AIM OF THE TASK: Output exactly the lines below, starting with the line that has "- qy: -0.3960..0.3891" and going on through the line that has "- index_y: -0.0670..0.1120", both included, and no other lines.

(Beginning of DATA RECORDS)

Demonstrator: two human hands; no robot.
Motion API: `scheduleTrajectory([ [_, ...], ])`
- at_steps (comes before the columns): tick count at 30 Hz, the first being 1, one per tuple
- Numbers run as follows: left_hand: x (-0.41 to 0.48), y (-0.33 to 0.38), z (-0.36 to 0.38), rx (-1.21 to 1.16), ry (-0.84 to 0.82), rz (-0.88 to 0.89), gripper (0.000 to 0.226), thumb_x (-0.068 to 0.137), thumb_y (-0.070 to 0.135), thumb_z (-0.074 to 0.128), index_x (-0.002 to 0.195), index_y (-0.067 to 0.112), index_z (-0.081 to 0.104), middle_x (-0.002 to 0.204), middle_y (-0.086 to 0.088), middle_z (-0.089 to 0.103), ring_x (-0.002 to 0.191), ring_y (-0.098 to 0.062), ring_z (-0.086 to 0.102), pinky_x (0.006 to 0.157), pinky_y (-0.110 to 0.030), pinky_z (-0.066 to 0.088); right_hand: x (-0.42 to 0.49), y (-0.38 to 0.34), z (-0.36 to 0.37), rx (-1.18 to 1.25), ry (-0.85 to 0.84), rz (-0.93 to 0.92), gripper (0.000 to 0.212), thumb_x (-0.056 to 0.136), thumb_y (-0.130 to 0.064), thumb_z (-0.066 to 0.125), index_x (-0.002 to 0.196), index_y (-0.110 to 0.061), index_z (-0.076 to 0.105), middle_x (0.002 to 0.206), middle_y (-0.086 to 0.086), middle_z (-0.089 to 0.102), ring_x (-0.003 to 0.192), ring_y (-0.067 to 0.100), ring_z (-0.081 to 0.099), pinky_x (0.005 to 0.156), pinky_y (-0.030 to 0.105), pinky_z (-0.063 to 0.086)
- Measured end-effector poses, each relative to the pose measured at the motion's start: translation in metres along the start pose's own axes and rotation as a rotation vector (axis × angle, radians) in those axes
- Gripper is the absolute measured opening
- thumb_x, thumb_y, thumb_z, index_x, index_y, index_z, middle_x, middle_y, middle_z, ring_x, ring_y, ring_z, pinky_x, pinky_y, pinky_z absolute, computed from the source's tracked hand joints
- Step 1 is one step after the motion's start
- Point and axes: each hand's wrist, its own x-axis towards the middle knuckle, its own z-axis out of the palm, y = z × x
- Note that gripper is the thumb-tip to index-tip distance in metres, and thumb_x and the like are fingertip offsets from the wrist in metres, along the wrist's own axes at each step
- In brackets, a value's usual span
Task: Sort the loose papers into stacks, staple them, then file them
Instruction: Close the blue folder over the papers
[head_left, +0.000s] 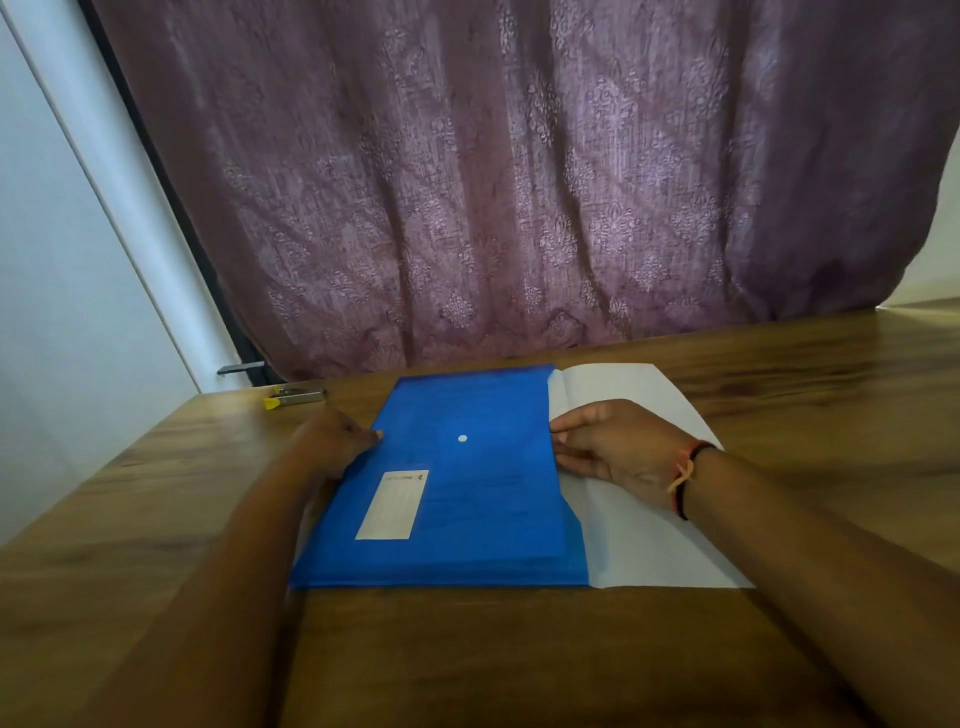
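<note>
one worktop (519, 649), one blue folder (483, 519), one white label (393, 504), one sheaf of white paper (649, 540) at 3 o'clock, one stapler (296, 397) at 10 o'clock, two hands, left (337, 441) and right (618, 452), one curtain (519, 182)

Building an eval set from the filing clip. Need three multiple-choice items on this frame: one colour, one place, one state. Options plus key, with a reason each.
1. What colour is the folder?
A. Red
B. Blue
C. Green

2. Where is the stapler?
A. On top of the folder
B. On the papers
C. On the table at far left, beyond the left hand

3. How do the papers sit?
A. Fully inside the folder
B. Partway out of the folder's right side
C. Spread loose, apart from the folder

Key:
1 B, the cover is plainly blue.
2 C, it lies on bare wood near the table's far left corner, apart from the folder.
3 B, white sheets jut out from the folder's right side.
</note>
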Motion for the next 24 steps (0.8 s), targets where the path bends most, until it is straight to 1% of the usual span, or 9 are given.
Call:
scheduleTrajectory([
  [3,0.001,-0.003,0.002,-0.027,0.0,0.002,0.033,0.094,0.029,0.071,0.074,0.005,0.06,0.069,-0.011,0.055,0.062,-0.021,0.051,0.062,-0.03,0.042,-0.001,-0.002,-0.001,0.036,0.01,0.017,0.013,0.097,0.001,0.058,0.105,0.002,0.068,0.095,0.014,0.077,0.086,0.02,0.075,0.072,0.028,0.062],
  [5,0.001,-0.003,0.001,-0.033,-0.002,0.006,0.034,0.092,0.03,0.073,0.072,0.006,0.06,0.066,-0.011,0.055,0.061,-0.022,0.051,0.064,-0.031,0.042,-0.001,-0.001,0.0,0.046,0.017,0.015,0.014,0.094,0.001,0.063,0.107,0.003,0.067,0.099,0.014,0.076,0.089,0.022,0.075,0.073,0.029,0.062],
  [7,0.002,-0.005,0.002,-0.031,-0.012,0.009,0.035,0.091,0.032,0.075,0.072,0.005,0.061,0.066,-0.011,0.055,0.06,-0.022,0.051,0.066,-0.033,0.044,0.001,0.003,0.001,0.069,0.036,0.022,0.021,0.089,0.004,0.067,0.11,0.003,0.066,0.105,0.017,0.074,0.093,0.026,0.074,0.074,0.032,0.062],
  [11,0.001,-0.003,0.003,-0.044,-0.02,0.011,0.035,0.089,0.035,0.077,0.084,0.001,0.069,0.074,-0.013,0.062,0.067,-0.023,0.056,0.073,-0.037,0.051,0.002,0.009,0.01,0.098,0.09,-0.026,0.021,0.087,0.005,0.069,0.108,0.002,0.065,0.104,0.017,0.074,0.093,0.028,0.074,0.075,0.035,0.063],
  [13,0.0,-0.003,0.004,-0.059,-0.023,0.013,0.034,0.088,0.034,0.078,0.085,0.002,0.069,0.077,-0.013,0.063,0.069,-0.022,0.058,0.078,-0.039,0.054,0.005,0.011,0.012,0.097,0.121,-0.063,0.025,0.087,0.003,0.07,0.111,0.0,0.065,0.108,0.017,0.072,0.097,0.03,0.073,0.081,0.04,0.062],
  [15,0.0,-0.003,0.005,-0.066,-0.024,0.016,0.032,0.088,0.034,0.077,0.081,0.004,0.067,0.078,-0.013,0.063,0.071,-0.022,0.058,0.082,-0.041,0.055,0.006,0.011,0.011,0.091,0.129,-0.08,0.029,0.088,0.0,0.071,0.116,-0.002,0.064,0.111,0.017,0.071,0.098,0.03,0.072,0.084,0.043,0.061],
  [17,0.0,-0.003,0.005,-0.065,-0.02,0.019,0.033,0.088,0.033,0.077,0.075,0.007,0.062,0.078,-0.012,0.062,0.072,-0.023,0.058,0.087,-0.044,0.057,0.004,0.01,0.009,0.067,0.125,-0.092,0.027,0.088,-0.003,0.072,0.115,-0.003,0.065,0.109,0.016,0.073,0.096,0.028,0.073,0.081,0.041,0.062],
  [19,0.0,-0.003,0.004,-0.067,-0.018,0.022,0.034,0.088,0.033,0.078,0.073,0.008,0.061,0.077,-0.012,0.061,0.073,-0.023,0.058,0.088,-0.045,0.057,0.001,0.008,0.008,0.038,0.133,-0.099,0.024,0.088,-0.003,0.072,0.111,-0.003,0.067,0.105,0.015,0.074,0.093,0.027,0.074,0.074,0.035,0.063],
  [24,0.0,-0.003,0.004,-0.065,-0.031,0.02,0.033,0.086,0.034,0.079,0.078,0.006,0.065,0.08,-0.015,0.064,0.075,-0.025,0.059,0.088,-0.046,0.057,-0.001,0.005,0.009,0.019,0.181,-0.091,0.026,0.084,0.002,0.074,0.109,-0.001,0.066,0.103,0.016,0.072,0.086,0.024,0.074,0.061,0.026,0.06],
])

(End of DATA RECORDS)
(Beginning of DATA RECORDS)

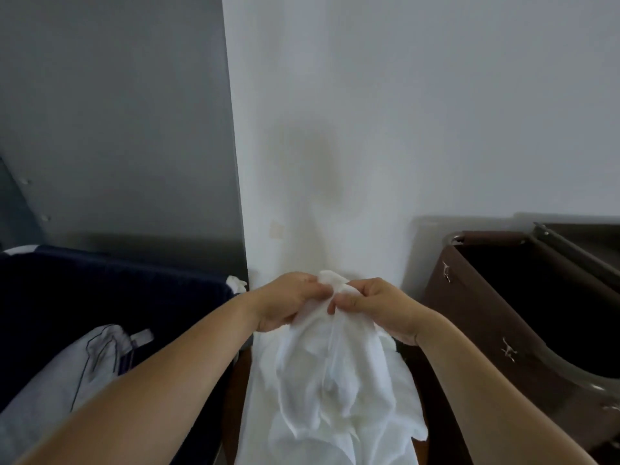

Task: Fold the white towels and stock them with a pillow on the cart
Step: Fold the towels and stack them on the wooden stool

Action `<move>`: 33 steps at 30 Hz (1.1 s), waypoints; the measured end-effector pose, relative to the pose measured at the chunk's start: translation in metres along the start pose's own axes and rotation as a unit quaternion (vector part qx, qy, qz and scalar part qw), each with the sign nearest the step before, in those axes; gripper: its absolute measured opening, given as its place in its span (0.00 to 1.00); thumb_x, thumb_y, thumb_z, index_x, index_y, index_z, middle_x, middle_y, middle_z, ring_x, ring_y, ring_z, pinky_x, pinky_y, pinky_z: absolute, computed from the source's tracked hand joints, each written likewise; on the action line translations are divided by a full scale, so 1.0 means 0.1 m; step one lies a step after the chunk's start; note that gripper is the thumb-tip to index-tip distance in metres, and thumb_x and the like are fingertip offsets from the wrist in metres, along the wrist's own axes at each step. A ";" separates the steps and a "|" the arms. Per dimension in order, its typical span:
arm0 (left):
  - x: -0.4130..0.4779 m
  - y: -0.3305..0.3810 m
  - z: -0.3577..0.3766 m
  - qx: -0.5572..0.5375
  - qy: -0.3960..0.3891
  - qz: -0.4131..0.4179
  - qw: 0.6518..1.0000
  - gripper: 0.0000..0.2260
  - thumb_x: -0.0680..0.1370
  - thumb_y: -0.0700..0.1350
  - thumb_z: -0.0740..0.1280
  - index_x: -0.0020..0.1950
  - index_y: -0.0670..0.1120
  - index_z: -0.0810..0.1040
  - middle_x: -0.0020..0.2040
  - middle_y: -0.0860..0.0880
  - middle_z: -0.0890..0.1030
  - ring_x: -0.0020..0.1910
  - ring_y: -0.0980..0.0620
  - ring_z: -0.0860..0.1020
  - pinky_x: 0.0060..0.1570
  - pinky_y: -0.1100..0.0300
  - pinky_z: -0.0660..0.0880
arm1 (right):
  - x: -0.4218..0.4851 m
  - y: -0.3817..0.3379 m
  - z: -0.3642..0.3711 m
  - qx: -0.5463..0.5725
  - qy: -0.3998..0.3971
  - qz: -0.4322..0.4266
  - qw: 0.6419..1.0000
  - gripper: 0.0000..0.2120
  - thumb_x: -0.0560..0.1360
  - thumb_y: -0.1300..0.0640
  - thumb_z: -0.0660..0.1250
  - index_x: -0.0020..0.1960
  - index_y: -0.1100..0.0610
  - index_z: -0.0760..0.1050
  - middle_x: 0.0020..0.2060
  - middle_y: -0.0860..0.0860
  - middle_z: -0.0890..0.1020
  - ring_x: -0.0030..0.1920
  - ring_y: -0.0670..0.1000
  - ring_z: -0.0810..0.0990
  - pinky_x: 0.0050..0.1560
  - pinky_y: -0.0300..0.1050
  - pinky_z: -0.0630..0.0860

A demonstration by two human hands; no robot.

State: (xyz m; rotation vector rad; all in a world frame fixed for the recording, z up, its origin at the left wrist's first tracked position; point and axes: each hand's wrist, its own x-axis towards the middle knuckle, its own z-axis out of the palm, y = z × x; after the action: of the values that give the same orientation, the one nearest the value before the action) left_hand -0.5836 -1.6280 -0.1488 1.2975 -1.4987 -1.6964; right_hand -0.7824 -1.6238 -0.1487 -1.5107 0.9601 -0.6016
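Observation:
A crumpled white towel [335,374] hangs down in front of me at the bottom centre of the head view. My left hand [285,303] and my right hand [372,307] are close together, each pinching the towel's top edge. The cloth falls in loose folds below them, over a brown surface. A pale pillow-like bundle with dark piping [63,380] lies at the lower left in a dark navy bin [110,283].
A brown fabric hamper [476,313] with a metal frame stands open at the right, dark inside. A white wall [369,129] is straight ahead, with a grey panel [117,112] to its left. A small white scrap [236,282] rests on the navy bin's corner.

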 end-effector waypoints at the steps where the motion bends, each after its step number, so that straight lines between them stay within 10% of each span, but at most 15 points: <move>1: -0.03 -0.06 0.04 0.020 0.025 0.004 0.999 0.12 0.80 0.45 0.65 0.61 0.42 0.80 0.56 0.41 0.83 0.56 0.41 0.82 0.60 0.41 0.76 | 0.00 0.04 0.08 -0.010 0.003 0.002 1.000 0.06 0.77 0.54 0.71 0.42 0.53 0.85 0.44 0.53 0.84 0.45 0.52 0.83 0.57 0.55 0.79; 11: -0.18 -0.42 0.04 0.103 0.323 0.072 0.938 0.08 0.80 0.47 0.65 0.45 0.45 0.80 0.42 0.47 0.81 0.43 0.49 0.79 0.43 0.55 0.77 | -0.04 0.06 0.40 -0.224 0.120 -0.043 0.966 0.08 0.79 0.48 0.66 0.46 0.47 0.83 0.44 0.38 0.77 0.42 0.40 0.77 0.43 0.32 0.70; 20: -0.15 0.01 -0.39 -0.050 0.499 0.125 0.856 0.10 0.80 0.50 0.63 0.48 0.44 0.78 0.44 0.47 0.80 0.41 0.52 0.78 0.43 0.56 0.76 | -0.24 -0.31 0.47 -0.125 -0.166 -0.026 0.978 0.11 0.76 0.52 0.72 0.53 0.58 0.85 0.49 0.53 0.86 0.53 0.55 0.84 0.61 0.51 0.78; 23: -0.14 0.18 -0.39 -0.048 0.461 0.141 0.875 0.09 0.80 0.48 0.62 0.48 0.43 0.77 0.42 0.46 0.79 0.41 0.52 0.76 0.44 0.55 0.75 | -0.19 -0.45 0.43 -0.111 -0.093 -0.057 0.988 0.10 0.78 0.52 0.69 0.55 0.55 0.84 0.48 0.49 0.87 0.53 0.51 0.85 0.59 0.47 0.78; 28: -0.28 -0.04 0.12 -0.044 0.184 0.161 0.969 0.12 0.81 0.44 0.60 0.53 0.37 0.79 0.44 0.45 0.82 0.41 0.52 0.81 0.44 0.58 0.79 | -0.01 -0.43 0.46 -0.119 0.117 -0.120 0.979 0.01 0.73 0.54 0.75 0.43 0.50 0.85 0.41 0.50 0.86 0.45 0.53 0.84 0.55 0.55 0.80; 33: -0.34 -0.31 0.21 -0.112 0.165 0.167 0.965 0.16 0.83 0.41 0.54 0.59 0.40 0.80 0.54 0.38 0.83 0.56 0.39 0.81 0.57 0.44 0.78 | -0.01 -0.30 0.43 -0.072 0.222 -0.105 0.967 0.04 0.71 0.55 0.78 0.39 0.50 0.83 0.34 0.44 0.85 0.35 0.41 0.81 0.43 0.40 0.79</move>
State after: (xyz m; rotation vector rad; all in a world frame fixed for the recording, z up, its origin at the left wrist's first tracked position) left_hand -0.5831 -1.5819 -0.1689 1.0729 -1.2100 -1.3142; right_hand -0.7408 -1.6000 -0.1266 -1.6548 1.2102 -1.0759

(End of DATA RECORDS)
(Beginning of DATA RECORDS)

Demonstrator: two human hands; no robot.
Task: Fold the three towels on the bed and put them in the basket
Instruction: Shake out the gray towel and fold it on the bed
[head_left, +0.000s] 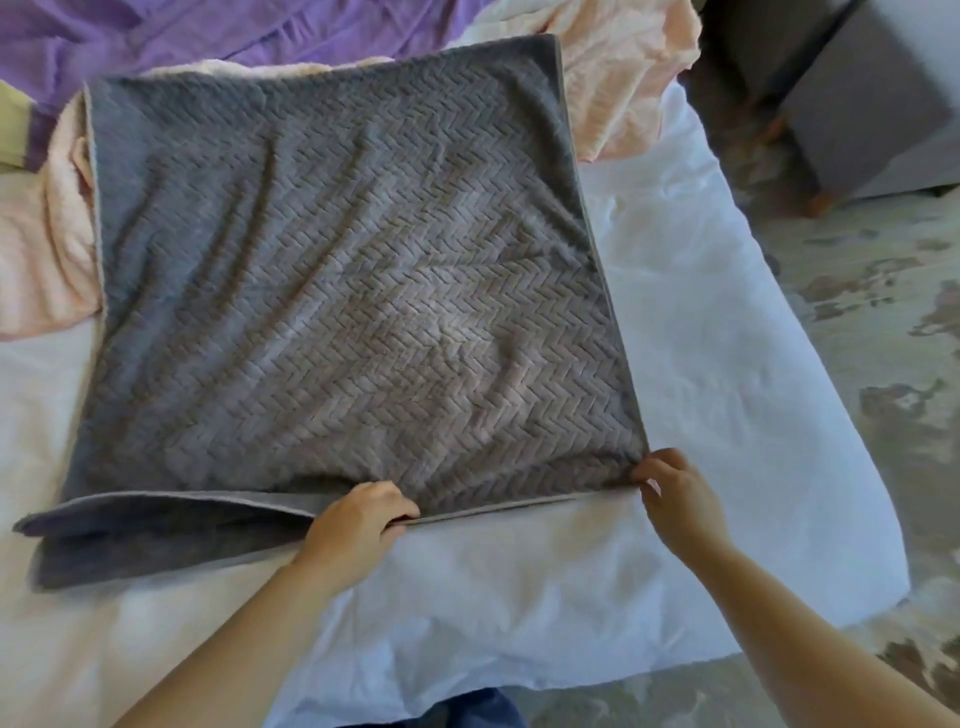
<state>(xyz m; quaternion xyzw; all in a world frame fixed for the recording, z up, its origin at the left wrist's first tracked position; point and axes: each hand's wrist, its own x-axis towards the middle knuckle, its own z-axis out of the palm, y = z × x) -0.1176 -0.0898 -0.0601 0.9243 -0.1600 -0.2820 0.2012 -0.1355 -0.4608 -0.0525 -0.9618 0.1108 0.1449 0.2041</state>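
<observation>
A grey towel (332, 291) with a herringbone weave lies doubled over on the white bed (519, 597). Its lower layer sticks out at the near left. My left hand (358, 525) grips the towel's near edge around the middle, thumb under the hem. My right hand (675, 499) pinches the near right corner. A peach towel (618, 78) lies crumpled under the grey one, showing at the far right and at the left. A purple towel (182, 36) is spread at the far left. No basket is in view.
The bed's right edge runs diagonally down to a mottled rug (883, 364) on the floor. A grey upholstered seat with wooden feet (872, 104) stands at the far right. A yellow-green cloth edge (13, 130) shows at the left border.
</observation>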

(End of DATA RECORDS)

ANSWER FOR THE TASK:
  - qy: -0.3960..0.3891
  - qz: -0.4131..0.4179
  - qw: 0.6518..1.0000
  - gripper: 0.0000..0.2260
  - thumb_x: -0.0680..0.1370
  - thumb_y: -0.0700..0.1350
  - thumb_z: -0.0740..0.1280
  - index_x: -0.0020..0.1950
  - index_y: -0.0670..0.1120

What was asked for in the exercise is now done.